The BEF differs from many other programs by focusing its attention on allowing one student per year to graduate from college completely debt-free, and providing scholarship recipients with intensive mentoring and support services throughout college to ensure their success. BEF students are thus able to enjoy many of the privileges that their upper-middle-class peers take for granted.
The Burwens believe that the students should focus on their studies, and discourage them from holding jobs so that they can participate fully in campus life. They can no longer subsidize their families' household expenses during the school year, which many of them have been doing while in high school.
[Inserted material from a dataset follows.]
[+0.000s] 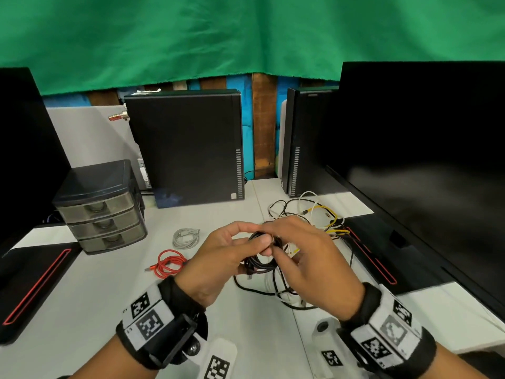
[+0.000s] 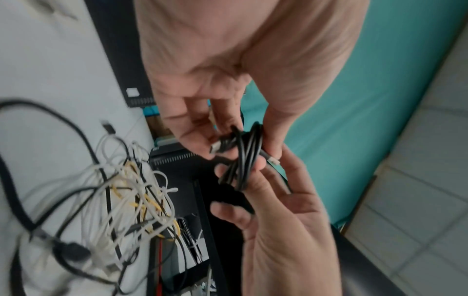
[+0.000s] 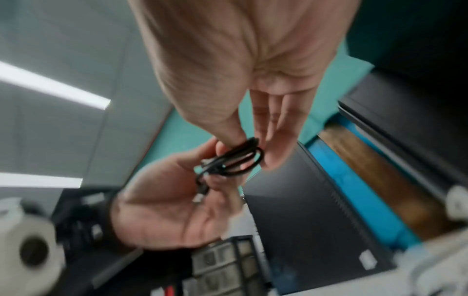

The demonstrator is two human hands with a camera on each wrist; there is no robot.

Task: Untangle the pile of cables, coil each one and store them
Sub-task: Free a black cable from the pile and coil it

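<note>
Coiling a black cable (image 1: 261, 253) above the bench (image 1: 109, 296), both hands meeting over the middle of the head view. Left hand (image 1: 218, 258) curled around the lower loops, thumb and fingers pinching the bundle; right hand (image 1: 308, 258) pinching the top of the same coil from 3 o'clock, fingertips (image 3: 271, 158) closed on the strands. A plug end (image 2: 217, 148) visible against the fingers in the left wrist view, so probably the tail being tucked or wrapped to lock the coil. Tangled pile (image 1: 314, 220) of white, yellow and black leads lying at 1 o'clock from the hands, part of it trailing underneath them toward 5 o'clock. Two finished coils already on the bench: a white coil (image 1: 186, 237) at 10 o'clock and a red coil (image 1: 168, 265) at 9 o'clock, just beside the left hand. Small drawer unit (image 1: 105, 217) further out at 10 o'clock, all three drawers closed, likely the storage place. Judged stage: third cable nearly coiled, most of the pile not yet sorted, nothing stored. Next move calling for a firm hold by one hand while the other secures the loose end, then setting the coil down beside the others without letting the loops spring apart. Whether this cable is fully free of the pile: cannot tell.
</note>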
How have BEF students fared? The Burwens recently attended the graduation of their first scholarship recipient, Gladys Gudino, from UCLA.
"Gladys is the first member of her family to graduate from college, giving her the upward mobility to participate in the American Dream," the Burwens said. "Her accomplishment is a milestone not only for herself, but also for the Gudino family and the BEF."
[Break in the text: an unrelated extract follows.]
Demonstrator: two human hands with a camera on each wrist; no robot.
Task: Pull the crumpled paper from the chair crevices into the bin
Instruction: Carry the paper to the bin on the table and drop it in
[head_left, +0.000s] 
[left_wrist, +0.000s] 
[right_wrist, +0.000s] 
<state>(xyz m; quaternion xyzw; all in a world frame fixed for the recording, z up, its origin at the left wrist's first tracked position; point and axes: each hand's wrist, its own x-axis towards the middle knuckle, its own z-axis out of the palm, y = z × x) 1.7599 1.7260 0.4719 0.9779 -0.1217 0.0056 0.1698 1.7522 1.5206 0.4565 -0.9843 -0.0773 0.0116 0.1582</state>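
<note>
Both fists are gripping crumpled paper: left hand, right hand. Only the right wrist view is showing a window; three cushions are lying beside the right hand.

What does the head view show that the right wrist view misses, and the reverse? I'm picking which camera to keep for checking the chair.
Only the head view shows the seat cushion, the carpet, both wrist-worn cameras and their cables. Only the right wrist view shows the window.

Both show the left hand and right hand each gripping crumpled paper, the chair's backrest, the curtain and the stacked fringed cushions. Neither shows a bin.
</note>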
Meanwhile, BEF scholar Jose Arreloa has been combating prejudice against Hispanics while studying at Santa Clara University. Faced with negative attitudes toward Hispanics on campus, he said, Jose was appalled by a "South of the Border" costume party to which students came dressed to depict their perception of Mexican-Americans: costumes included pregnant teenagers, janitors and pimps.
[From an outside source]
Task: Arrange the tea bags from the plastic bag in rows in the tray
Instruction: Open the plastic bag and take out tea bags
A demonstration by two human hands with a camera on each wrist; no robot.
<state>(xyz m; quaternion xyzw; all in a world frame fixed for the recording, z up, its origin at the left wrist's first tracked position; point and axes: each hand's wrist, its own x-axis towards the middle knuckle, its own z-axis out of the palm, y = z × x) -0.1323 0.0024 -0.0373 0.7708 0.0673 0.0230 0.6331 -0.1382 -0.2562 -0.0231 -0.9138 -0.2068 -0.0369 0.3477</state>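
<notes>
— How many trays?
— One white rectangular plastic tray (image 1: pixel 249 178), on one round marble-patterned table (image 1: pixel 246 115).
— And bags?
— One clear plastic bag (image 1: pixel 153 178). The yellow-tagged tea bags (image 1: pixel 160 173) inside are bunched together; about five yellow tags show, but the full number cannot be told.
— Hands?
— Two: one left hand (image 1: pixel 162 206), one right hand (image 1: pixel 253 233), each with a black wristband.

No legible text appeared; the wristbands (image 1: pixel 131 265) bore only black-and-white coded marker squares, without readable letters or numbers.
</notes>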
Jose tackled this head-on by producing a video about on-campus prejudice that Santa Clara has decided to use to educate its student body about racism, diversity and negative stereotypes.
While the Burwens are very committed to making a difference in Mountain View, where they have resided for 21 years, their travels abroad have led them to understand how much farther the dollar goes in developing countries. In addition to funding construction of the school in Soloban, the Burwens funded a micro-hydroelectric power plant for the village. Due to limited water flow, the plant can only produce 6 kilowatts of power (enough for three light bulbs per house), yet the plant has had tremendously beneficial effects for both the villagers and the environment.
Previously, smoke and fumes from kerosene led to respiratory problems and pollution. Now, the hydroelectric power plant supplies a clean, renewable source of energy. Amazingly, the ongoing cost of running the power plant is half the cost of the kerosene the villagers were using before. The Burwens have ensured that the operation of the power plant is sustainable over an extended period by training villagers in plant maintenance and management.
What's next for the Burwens' philanthropic projects? One goal is to raise a large enough endowment for the foundation to keep it going in perpetuity.
"The success of the BEF gives us great personal satisfaction," they said. "It enables us to make the world a better place, one person or one village at a time."